> [Supplied information]:
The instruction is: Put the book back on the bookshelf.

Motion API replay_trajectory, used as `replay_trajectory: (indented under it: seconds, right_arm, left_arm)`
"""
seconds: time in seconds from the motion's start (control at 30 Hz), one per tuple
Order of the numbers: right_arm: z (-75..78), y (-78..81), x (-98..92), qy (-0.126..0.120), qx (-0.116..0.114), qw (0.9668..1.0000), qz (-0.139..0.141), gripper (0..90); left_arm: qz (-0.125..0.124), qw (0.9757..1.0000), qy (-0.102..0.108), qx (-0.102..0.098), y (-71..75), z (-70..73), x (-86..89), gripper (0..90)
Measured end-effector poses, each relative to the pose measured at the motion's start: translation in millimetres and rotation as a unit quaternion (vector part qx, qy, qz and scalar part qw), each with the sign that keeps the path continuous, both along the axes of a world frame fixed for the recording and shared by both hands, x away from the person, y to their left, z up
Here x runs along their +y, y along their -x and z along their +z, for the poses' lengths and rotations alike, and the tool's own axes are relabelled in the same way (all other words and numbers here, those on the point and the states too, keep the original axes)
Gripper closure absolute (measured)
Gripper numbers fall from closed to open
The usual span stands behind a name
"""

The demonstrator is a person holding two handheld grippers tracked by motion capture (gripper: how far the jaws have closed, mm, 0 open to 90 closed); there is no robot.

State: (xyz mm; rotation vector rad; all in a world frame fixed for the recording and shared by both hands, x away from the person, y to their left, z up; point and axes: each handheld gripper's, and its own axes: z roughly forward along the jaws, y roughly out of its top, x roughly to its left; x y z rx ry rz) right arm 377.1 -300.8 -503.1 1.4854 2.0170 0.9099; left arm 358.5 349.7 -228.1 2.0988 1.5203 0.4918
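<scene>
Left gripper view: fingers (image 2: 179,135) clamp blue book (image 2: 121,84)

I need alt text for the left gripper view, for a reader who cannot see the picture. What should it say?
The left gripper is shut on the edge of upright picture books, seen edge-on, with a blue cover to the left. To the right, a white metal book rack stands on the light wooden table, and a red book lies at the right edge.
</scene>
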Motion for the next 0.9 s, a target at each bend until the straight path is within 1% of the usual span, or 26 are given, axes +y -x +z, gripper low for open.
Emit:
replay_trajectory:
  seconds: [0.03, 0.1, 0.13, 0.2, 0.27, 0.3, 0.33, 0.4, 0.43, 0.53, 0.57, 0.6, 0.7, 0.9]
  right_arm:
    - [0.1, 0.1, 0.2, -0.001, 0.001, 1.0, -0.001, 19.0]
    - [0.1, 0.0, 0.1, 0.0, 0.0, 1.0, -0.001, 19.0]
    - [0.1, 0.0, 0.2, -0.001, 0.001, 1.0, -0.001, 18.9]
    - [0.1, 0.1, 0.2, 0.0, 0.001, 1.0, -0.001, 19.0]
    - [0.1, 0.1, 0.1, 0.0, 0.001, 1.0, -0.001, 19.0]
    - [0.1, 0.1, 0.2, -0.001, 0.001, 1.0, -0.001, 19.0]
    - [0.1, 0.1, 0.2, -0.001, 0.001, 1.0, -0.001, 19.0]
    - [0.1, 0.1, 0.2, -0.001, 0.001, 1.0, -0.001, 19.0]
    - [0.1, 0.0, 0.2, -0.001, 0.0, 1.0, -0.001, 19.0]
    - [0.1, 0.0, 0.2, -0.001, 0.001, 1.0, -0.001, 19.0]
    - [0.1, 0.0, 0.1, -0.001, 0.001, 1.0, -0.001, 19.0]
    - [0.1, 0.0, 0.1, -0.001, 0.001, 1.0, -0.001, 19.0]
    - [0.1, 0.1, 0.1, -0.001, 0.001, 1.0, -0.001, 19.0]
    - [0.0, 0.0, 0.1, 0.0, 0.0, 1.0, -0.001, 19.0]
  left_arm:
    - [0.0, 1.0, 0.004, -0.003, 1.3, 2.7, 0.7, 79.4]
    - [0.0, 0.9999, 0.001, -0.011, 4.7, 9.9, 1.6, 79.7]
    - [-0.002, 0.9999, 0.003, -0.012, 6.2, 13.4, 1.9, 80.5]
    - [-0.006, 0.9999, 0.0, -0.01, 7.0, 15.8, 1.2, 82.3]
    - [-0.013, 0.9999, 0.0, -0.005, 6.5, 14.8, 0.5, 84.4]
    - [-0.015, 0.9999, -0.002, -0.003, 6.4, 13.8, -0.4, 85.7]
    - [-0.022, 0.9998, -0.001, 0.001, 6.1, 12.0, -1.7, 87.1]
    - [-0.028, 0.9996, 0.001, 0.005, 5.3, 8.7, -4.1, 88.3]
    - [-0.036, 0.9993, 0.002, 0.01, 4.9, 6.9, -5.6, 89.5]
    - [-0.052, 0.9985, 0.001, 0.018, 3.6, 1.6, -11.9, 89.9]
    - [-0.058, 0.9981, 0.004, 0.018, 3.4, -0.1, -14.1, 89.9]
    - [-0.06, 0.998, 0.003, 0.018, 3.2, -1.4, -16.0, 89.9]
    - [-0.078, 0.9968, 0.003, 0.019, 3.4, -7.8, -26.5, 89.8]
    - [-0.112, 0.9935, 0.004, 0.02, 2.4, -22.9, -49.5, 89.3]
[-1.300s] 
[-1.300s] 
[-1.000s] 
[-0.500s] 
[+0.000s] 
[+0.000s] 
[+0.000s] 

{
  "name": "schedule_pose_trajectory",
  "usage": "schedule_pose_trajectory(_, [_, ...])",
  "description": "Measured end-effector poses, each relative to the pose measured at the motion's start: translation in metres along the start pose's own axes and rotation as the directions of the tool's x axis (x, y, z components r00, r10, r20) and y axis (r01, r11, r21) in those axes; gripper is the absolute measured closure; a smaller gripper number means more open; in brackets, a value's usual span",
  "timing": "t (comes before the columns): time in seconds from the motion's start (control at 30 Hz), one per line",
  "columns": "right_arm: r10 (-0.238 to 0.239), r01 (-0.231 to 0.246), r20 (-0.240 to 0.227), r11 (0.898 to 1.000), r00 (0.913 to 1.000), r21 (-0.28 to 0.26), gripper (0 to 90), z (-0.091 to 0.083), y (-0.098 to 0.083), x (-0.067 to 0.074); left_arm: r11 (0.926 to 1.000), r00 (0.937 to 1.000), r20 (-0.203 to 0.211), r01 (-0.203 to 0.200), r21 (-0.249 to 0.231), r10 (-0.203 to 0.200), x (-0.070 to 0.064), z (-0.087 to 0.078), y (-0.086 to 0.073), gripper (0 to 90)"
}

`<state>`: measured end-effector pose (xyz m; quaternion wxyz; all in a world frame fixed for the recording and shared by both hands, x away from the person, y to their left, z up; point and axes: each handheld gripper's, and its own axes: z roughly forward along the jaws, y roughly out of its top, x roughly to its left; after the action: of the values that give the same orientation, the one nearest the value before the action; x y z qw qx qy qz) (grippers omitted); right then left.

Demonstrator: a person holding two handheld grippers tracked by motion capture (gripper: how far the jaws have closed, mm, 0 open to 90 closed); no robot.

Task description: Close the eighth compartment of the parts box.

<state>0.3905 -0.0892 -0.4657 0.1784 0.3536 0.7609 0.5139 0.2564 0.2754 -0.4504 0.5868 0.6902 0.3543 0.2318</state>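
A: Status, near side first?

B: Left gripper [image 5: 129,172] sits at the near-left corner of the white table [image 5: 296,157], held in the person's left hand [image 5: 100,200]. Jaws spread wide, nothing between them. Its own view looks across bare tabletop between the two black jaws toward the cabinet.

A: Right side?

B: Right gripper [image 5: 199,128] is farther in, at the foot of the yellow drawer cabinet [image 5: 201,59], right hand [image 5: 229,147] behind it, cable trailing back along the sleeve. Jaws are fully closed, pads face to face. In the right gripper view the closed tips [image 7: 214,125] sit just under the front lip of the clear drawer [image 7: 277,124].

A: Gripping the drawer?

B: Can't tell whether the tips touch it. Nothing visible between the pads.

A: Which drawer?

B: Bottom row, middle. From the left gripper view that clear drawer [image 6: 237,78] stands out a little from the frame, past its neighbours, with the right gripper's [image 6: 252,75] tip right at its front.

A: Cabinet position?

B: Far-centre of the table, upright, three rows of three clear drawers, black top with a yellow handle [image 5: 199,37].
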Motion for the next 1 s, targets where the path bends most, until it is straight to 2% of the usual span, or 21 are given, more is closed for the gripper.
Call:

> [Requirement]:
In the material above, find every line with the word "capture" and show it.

> [Exercise result]:
The demonstrator is a person holding two handheld grippers tracked by motion capture (gripper: how far the jaws have closed, mm, 0 open to 90 closed); there is no robot.
Demonstrator: a person holding two handheld grippers tracked by motion capture (gripper: how far the jaws have closed, mm, 0 open to 90 closed); no robot.

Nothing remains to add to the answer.